André Dhôtel, Rimbaud et la révolte moderne, « Le Problème », La Table ronde, 2004, pp. 22-23. (Première publication avec ce titre en 1952, aux éditions Gallimard).

Ce texte vous est proposé pour nourrir votre réflexion sur un des aspects du "mythe de Rimbaud" : la Révolte. On peut y ajouter, extrait de L'Homme révolté, d'Albert Camus, le début du chapitre intitulé "Surréalisme et Révolution", qui évoque brièvement le cas Rimbaud. Un exposé est prévu la semaine prochaine sur ce thème.

"L’histoire de Rimbaud est connue. Il abandonna les études qu’il avait commencées au collège de Charleville, et quitta à plusieurs reprises une ville où il avait pris en haine les règles de la vie provinciale. Sa mère, attachée à des principes d’éducation inflexibles, avait voulu le maintenir dans le devoir avec trop de rigueur. Rimbaud voyagea sans argent. Il mena une vie troublée qui ne fut pas souvent adoucie par la confiance qu’il avait dans son talent d’écrivain. Peu de gens à Paris s’intéressèrent vraiment à ses poèmes. Il ne se trouva personne pour lui donner ce « peu de confiance » qui aurait peut-être modéré le tourment de son intelligence. Rimbaud continua à vivre en révolté, sans se soucier de respecter les conventions admises, puisqu’il sentait de grands espoirs lui échapper.
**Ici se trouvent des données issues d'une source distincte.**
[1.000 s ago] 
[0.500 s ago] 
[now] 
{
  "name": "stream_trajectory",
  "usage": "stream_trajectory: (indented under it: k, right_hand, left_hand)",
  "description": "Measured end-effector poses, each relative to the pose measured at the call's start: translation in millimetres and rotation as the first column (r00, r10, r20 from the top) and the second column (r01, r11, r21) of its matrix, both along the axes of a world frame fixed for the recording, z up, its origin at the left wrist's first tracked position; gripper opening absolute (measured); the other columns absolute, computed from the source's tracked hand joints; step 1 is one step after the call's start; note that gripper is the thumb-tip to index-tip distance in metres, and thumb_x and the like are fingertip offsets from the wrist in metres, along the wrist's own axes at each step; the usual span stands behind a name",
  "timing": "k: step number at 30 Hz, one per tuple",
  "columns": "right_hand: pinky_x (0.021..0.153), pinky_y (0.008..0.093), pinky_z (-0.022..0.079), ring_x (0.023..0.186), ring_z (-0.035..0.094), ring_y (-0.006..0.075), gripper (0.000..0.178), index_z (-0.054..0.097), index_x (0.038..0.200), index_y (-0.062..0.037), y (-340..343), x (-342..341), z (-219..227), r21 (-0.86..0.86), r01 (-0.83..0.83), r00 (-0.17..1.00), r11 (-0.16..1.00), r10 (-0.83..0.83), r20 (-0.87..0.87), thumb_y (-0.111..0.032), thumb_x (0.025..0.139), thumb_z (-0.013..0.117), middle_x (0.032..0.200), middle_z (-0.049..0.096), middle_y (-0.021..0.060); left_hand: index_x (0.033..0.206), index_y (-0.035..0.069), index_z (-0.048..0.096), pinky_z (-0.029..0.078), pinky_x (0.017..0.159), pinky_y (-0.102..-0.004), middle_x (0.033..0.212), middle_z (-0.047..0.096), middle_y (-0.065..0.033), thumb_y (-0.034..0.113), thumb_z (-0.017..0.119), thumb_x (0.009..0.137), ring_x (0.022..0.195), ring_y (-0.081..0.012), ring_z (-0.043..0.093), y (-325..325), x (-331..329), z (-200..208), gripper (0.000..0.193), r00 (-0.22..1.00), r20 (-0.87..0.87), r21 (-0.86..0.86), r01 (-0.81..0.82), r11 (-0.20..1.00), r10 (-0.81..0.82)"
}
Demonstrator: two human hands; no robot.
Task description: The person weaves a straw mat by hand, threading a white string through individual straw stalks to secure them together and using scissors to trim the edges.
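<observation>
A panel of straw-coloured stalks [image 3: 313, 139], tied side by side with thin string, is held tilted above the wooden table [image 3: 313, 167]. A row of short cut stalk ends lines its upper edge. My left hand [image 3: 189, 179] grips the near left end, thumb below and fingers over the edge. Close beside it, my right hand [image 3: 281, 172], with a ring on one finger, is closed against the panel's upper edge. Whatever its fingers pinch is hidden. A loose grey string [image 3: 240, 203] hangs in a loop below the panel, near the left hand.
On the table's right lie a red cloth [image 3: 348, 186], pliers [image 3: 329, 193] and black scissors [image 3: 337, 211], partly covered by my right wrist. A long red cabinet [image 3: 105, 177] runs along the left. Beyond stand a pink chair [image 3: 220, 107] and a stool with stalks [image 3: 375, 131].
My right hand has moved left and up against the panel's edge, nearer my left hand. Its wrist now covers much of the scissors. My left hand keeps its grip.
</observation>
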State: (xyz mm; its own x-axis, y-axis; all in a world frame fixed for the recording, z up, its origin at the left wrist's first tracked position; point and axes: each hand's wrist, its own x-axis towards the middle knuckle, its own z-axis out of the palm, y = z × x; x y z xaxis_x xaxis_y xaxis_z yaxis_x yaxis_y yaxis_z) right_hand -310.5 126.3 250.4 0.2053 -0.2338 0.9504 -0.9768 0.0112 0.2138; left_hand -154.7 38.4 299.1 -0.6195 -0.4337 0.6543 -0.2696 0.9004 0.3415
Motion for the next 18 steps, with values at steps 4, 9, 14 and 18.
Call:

Il voyagea encore, et partit pour l’Angleterre, accompagné de Verlaine, avec lequel il entretint des rapports que nos mœurs condamnent. Il écrivait peu, sinon quelques poèmes qui achevèrent de composer le petit ouvrage Illuminations. Lorsque Rimbaud revint à Roche, près d’Attigny, dans la ferme de ses parents, il pouvait se considérer comme un médiocre petit-bourgeois, égaré dans de stupides aventures, paresseux et inutilement révolté. Il avait dix-huit ans. Le souvenir d’une jeune fille aimée, puis perdue lui restait, si l’on en croit de vagues témoignages. Aucun point de repère ne lui permettait de parvenir à connaître clairement la force de son esprit. Aussi chercha-t-il un moyen de salut désespéré en faisant une grande œuvre pour laquelle il avait déjà, en Angleterre, écrit quelques brouillons. Quand il eut achevé cette Saison en enfer, il renonça à composer de nouveaux ouvrages. Il ne montra même plus aucun goût pour ce que nous nommons la littérature. Après de nouveaux vagabondages, il parvint à obtenir un emploi convenable au service d’une maison de commerce d’Aden.

Voilà en peu de mots ce que fut autrefois la vie de Rimbaud. Elle est aujourd’hui devenue plus merveilleuse.

Je voudrais mener cette étude en négligeant une gloire venue trop tard, et ne songer qu’à un jeune provincial sans ressources, qui maudit sa vie et dont la pensée possède encore la fraîcheur des certitudes que le monde ignore.

Lorsque Rimbaud se présente à nous tel qu’il fut à ce moment où il ne pouvait prétendre éblouir personne par ses écrits bizarres, nous nous demandons s’il n’était pas à la recherche d’une vérité curieuse, étrangère à notre esprit. A mesure que nous lisons ce qu’il nous a laissé, la conviction se fait. Certaines phrases ressemblent à des fragments d’une correspondance hâtive, ou même à des aperçus d’expériences qu’il aurait simplement notés."